Data can be found in the electronic supplementary material: rs.figshare.com.

Authors' contributions

O.G., G.H. and G.Y. conceived the idea. O.G., H.S., M.V.G., M.L.M, G.G, A.E., B.S. and G.Y. captured and tagged the birds. L.I., G.H. and M.H. extracted the sea-ice data. O.G. and G.Y. performed analyses and prepared the first draft. A.M. contributed to the Discussion. All authors gave final approval for publication and agreed to be accountable for all aspects of the content herein.

Competing interests

We have no competing interests.

Funding

This work was supported by, in Canada: Kenneth Molson Foundation (58-0-205568), Environment Canada (K4E21-12-0850), Natural Sciences and Engineering Research Council of Canada (41-0-205561); in Greenland: National Geographic Society, Prix Gore-Tex initiative, Fondation Avenir Finance, Arctic Ocean Diversity Census of Marine Life Project, CNES, CLS, Sagax expeditions, Magasins Intermarché, Société Henry Maire, Lestra, MSR, Vitagermine, Moulin des Moines, GREA, F. Mariaux, R. Cuvillier, E. Bourgois, F. Paulsen; in Norway and Russia: Norwegian Ministry of Climate and Environment, Norwegian Polar Institute (Centre for Ice, Climate and Ecosystems; ICE), Statoil, Arctic and Antarctic Research Institute.
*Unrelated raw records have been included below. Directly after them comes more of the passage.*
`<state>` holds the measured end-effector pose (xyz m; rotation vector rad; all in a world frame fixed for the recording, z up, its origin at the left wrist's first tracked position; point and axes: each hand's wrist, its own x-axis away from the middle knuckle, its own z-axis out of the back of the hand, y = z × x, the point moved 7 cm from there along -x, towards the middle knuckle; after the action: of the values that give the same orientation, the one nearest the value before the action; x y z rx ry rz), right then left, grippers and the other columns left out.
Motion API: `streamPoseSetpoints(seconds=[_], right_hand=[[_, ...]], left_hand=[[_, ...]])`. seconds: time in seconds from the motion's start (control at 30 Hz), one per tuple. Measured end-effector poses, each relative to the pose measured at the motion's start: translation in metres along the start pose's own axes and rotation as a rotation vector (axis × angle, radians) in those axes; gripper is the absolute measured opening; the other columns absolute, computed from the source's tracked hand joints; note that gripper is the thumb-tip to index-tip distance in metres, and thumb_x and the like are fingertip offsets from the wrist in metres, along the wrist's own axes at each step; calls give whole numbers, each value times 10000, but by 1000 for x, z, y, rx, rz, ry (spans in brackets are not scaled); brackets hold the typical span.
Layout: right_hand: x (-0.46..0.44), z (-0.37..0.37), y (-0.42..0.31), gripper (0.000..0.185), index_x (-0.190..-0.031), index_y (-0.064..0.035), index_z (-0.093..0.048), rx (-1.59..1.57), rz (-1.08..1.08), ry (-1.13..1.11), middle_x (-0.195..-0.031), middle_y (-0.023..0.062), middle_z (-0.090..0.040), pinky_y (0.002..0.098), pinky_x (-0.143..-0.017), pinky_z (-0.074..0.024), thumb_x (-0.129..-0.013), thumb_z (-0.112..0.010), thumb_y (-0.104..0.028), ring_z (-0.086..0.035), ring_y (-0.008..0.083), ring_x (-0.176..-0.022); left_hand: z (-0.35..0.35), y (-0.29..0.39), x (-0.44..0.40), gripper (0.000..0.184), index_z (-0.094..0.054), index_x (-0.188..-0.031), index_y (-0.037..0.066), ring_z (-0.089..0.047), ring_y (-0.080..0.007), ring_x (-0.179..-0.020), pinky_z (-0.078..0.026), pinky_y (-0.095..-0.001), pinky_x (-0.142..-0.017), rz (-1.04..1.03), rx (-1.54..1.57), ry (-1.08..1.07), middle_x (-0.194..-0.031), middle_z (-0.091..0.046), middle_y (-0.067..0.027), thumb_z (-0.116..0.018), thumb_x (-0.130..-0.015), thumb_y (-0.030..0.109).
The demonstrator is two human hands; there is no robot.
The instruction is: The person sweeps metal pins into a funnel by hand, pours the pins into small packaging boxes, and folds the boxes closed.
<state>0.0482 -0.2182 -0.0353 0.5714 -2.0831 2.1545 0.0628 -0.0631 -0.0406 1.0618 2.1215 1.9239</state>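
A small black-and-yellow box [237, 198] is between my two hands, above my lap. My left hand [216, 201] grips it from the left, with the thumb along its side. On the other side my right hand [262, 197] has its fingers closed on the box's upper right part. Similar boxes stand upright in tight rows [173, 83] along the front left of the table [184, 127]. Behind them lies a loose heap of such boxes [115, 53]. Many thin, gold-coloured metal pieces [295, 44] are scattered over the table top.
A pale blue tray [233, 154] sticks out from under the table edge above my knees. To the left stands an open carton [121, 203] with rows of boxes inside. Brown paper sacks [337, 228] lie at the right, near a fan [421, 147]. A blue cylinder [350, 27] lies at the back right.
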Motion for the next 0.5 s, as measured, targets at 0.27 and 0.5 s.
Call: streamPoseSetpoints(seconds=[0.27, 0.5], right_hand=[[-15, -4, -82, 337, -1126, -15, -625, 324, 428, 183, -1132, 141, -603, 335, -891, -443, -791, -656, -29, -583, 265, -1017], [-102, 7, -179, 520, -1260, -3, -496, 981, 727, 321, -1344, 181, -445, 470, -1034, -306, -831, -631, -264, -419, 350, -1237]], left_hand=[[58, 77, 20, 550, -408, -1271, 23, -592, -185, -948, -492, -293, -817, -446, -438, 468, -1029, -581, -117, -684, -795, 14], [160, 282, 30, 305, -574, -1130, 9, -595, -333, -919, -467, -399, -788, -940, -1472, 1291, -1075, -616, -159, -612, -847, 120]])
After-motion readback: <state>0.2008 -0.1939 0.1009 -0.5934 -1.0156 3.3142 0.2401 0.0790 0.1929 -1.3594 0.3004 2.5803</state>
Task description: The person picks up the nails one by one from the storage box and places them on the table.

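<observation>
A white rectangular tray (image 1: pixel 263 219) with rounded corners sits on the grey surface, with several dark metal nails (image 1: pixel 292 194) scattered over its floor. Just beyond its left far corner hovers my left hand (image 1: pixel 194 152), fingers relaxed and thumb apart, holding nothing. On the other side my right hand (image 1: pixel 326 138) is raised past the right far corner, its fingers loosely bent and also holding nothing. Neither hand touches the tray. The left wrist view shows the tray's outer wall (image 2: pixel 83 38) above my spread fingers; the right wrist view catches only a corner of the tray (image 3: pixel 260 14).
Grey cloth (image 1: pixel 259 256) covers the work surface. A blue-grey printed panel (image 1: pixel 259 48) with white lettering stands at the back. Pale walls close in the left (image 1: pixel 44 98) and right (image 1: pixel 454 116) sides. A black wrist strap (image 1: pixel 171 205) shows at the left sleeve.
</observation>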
Fieldwork conducted in 2007 and 2008 was part of the Joint Norwegian–Russian Commission on Environmental Protection and Russian national programme of the IPY 2007/08.

Acknowledgements

We thank, in Canada: Birgit Braune and Karel Allard (Environment Canada); in Greenland: Luc Hardy, François Bernard, Vladimir Gilg, the late John Lau Hansen (Greenland Command), the military staff of Station Nord, the Sirius Sledge Patrols, the Greenland Government and Norlandair; in Norway, Vidar Bakken, Audun Igesund and Cecilie Miljeteig; in Russia: Elena Volkova, Andrey Volkov, Mikhail Ivanov, Vladimir Sokolov (leader of the ‘Arctica-2007’ expedition), the pilots of SPARC aviation enterprise and the personnel of the Krenkel polar station (Franz Josef Land). This project was partly done within the EU project ‘SIDARUS’. We thank three anonymous reviewers for their constructive comments on an earlier draft.